Data again plays the central role here, so check that your /ch09/geodata/ folder is ready with two input Shapefiles containing topo_polys.shp and topo_points.shp. The Shapely library performs the geometry topology testing. If you have followed along so far, you have it installed already; if not, install it now by referring to Chapter 1, Setting Up Your Geospatial Python Environment.

### How to do it...

1. You will now check to see if each polygon contains a point as follows:

In [None]:
#!/usr/bin/env python
# -*- coding: utf-8 -*-
#
# for every polygon in a polygon layer there can only be
# one point object located in each polygon
# the number of points per polygon can be defined by the user
from utils import shp2_geojson_obj
from utils import create_shply_multigeom
import json

in_shp_poly = "../geodata/topo_polys.shp"
in_shp_point = "../geodata/topo_points.shp"

ply_geojs_obj = shp2_geojson_obj(in_shp_poly)
pt_geojs_obj = shp2_geojson_obj(in_shp_point)

shply_polys = create_shply_multigeom(ply_geojs_obj, "MultiPolygon")
shply_points = create_shply_multigeom(pt_geojs_obj, "MultiPoint")


def valid_point_in_poly(polys, points):
    """
    Determine if every polygon contains max one point and that each
    point is not located on the EDGE or Vertex of the polygon
    :param point: Point data set
    :param poly: Polygon data set
    :return: True or False if False a dictionary containing polygon ids
    that contain no or multiple points
    """
    pts_in_polys = []
    pts_touch_plys = []

    pts_plys_geom = []
    pts_touch_geom = []

    # check each polygon for number of points inside
    for i, poly in enumerate(polys):

        pts_in_this_ply = []
        pts_touch_this_ply = []

        for pt in points:
            if poly.touches(pt):
                pts_touch_this_ply.append(
                    {'multipoint_errors_touches': pt.__geo_interface__, 'poly_id': i,
                     'point_coord': pt.__geo_interface__})

            if poly.contains(pt):
                pts_in_this_ply.append({'multipoint_contains': pt.__geo_interface__})

        pts_in_polys.append(len(pts_in_this_ply)) 
        pts_touch_plys.append(len(pts_touch_this_ply))

        # create list of point geometry errors
        pts_plys_geom.append(pts_in_this_ply)
        pts_touch_geom.append(pts_touch_this_ply)
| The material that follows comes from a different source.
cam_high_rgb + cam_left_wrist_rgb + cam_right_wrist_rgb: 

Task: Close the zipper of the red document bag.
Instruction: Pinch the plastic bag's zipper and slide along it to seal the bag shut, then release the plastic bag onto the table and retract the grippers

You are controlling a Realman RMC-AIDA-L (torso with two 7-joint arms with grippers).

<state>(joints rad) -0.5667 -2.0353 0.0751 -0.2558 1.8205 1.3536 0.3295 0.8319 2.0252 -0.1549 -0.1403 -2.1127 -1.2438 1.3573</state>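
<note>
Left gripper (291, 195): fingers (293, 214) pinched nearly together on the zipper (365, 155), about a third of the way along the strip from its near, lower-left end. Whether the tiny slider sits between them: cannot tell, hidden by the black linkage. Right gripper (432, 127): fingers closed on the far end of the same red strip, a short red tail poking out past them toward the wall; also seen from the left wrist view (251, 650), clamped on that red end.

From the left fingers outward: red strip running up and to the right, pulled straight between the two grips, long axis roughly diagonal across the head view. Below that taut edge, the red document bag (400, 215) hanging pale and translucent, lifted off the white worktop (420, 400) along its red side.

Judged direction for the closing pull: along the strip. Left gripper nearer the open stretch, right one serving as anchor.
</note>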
    # identify if we have more than one point per polygon or
    # identify if no points are inside a polygon
    no_good = dict()
    all_good = True

    # loop over list containing the number of pts per polygon
    # each item in list is an integer representing the number
    # of points located inside a particular polygon [4,1,0]
    # represents 4 points in polygon 1, 1 point in poly 2, and
    # 0 points in polygon 3
    for num, res in enumerate(pts_in_polys):

        if res == 1:
            # this polygon is good and only has one point inside
            # no points on the edge or on the vertex of polygon
            continue
            # no_good['poly num ' + str(num)] = "excellen only 1 point in poly"
        elif res > 1:
            # we have more than one point either inside, on edge
            # or vertex of a polygon
            no_good['poly num ' + str(num)] = str(res) + " points in this poly"
            all_good = False
        else:
            # last case no points in this polygon
            no_good['poly num ' + str(num)] = "No points in this poly"
            all_good = False

    if all_good:
        return all_good
    else:
        bad_list = []
        for pt in pts_plys_geom:
            fgeom = {}
            for res in pt:
                if 'multipoint_contains' in res:
                    hui = res['multipoint_contains']
                    print hui
                    fgeom['geom'] = hui
            bad_list.append(fgeom)
        return bad_list
        # return no_good,pts_in_polys2 # [4,0,1]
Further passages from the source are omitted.